◆ **WHAT TO PRODUCE**
What is needed is every line of the data that includes the word "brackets". Please copy each one.
------ MATERIAL PROVIDED
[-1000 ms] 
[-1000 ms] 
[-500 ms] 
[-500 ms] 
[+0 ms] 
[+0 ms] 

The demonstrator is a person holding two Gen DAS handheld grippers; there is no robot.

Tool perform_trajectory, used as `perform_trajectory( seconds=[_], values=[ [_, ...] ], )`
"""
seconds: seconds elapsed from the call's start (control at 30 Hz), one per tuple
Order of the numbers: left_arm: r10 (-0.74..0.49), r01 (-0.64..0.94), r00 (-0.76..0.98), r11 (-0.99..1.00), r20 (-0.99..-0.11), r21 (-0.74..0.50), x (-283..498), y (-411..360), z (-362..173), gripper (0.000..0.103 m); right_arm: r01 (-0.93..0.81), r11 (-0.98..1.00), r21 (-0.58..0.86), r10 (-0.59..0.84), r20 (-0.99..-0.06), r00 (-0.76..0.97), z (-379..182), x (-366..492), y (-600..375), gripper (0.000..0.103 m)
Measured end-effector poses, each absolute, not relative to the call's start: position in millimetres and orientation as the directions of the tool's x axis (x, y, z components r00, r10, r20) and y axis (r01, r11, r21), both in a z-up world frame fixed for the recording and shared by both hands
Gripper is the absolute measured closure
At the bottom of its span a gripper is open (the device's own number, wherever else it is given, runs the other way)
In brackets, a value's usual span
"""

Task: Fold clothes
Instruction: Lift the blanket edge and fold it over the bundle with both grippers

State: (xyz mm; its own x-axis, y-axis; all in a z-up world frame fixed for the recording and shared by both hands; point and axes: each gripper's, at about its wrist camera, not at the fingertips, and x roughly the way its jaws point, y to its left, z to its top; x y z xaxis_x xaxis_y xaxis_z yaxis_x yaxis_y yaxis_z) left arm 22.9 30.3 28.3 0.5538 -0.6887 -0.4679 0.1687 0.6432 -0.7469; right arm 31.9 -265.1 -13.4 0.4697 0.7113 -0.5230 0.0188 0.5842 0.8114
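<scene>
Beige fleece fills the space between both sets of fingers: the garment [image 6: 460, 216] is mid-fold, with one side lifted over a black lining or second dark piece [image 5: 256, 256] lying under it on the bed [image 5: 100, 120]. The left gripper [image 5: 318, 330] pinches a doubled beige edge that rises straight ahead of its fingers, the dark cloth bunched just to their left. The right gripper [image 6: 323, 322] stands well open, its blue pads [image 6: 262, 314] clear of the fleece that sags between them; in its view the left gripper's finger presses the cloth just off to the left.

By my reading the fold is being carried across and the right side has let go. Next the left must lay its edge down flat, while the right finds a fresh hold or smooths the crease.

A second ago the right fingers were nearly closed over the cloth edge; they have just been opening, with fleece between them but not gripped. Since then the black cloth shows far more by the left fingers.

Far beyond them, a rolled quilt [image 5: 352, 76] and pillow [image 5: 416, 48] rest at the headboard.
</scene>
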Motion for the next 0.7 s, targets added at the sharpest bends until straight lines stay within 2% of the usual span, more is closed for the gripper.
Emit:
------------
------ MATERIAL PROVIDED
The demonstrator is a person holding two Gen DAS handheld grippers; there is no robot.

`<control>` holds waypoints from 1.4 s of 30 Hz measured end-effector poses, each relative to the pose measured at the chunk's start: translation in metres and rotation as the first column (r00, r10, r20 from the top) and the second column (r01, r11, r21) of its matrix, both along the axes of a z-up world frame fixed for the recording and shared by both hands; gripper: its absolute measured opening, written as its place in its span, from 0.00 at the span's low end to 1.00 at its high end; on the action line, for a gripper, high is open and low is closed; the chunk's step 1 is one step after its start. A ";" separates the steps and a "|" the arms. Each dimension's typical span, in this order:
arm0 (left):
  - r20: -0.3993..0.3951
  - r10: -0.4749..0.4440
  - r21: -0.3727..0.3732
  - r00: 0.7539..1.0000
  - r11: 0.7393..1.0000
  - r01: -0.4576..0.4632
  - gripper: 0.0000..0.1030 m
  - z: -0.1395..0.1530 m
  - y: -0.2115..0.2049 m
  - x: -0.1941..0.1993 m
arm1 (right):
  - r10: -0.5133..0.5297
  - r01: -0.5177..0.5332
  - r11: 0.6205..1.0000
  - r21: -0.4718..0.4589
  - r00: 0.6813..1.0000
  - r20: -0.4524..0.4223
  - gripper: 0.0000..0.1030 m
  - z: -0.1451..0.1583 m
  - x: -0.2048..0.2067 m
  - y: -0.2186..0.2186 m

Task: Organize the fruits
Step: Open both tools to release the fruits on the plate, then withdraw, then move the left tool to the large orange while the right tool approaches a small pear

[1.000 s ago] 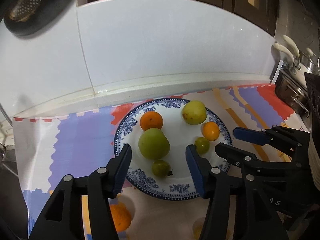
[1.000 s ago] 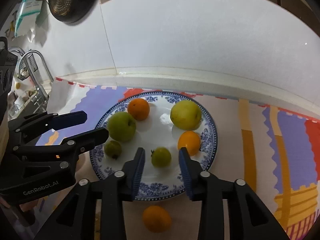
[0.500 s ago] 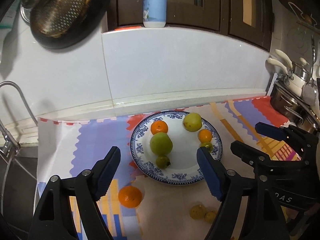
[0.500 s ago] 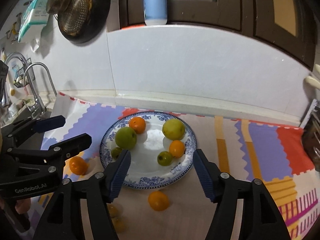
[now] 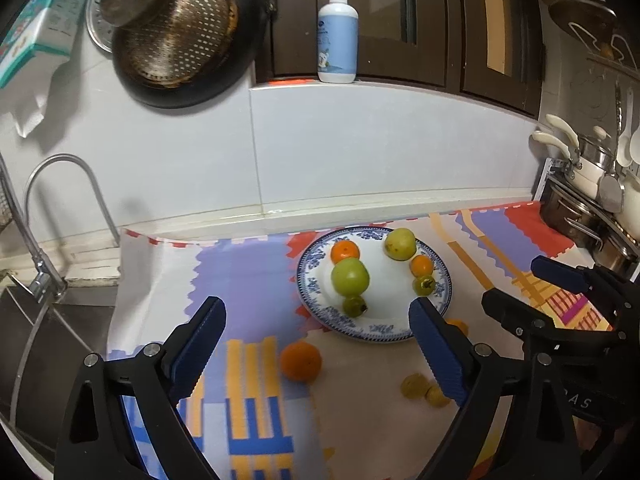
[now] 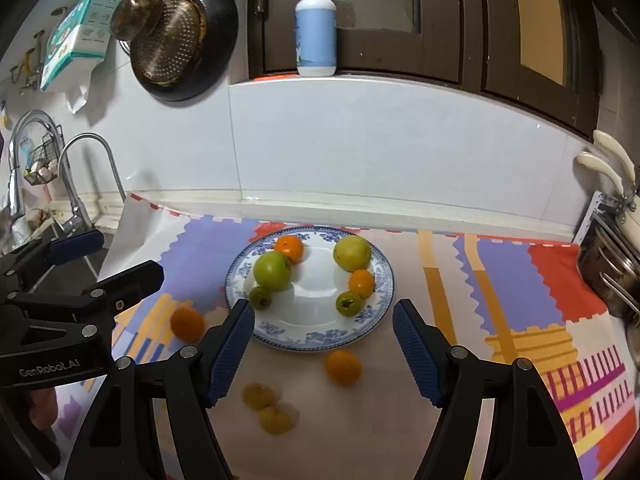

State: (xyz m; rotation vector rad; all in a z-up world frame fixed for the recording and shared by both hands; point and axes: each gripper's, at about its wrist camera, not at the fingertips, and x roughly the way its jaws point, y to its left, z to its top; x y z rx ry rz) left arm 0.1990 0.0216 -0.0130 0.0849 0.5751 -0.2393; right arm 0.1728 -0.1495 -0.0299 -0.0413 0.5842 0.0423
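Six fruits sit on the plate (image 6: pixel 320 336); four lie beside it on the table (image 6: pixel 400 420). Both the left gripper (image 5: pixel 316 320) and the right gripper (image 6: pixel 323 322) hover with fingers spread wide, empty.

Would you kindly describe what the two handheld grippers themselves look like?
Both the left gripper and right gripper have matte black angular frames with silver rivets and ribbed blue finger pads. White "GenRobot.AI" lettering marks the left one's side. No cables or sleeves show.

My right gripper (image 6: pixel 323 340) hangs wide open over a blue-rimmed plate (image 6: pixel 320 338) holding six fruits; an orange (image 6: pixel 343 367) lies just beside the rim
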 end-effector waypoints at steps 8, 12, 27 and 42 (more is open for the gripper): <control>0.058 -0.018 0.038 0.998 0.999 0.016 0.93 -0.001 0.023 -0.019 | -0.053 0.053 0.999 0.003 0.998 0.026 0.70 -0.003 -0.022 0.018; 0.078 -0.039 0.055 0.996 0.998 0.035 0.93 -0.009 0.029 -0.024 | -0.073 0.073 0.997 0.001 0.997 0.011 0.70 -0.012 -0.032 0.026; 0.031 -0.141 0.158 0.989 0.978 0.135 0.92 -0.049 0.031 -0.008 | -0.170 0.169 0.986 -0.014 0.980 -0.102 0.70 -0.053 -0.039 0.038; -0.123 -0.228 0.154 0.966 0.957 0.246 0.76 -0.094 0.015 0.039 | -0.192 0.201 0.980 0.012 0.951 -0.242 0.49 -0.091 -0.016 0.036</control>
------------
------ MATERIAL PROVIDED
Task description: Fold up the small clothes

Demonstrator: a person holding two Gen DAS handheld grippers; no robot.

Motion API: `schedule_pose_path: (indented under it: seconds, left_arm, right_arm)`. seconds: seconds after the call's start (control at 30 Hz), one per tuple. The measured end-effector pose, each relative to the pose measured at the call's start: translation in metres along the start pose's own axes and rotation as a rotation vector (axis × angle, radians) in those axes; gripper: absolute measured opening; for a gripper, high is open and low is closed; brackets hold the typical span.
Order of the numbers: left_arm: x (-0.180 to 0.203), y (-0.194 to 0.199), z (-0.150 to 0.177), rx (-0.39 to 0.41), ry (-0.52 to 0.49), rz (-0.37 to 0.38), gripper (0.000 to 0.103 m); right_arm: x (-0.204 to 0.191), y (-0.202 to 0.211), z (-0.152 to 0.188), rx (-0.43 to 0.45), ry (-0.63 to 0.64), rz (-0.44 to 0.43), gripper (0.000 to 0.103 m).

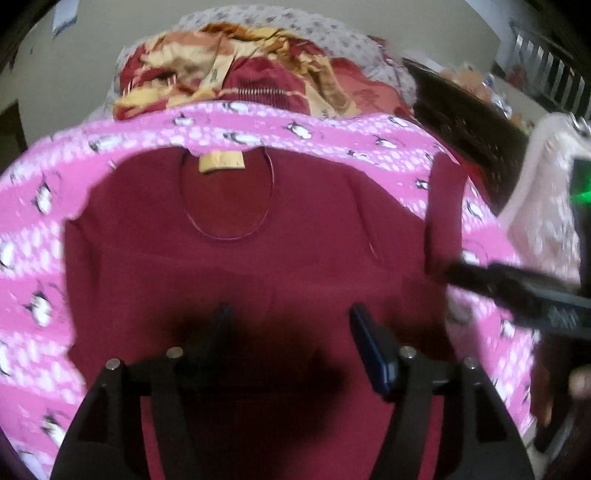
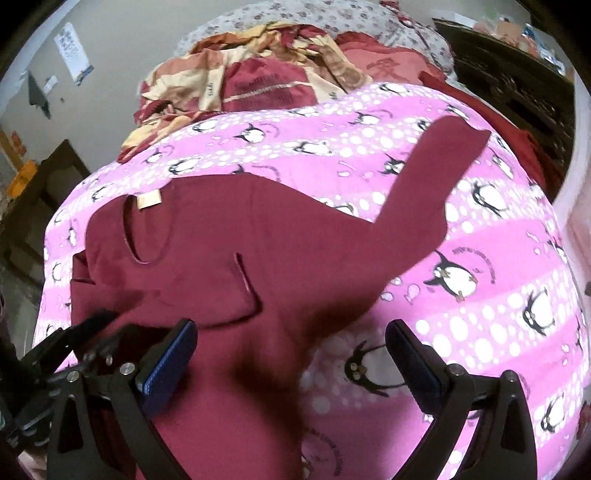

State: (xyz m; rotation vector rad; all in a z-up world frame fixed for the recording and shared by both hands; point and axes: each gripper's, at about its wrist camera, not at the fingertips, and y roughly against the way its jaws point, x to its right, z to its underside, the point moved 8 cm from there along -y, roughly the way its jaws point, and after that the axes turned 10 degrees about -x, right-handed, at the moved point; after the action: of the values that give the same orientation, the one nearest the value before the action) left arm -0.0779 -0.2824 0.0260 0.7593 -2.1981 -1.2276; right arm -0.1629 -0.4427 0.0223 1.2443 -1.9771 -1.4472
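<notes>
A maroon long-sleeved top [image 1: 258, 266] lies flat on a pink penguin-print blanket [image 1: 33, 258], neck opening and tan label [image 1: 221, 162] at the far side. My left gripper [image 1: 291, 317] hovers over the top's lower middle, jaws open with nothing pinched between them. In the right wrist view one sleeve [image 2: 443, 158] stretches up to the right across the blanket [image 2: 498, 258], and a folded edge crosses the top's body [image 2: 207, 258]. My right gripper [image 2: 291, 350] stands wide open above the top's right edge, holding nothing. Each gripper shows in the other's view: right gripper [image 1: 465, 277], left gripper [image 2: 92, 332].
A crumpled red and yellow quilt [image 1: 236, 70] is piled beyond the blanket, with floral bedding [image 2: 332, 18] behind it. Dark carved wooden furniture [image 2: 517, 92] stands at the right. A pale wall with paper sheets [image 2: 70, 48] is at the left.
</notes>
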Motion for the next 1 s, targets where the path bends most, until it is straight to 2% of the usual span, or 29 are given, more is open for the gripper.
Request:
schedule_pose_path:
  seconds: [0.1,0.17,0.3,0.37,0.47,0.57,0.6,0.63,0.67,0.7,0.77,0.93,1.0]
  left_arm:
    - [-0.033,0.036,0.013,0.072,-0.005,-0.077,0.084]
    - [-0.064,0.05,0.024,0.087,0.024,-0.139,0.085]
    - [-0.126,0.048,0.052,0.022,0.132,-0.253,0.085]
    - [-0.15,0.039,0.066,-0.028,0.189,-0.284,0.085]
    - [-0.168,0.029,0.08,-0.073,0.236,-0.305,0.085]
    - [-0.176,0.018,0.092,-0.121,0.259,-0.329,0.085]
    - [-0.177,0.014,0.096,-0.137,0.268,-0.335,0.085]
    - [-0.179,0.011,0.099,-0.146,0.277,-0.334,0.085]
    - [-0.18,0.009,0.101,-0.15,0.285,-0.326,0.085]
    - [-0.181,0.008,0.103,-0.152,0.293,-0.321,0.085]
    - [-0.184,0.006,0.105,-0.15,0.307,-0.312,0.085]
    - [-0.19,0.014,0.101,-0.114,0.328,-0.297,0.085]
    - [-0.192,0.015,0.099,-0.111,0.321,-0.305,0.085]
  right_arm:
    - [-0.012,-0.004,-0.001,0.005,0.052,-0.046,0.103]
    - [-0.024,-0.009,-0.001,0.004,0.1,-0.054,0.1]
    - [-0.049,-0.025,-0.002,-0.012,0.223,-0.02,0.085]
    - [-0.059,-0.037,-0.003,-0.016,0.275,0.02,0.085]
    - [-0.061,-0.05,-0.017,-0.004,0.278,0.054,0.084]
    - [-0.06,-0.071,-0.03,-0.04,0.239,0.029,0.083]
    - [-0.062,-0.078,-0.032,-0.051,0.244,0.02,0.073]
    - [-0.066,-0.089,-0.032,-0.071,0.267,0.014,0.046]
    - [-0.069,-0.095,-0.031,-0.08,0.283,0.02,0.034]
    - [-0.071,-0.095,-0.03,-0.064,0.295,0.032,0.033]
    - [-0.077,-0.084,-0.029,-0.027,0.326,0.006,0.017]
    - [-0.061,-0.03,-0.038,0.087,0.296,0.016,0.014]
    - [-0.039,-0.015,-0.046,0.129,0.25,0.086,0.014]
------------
◆ **OUTPUT FOR THIS EXERCISE**
In brackets, a value's usual span
Motion API: `schedule_pose_path: (indented under it: seconds, left_arm, right_arm)`. seconds: seconds after the call's start (control at 30 Hz), one per tuple. The measured end-effector pose, each relative to the pose measured at the call's start: translation in metres along the start pose's own axes and rotation as a rotation vector (axis × angle, radians) in those axes; gripper: absolute measured opening; for a gripper, high is open and low is closed; brackets hold the typical span.

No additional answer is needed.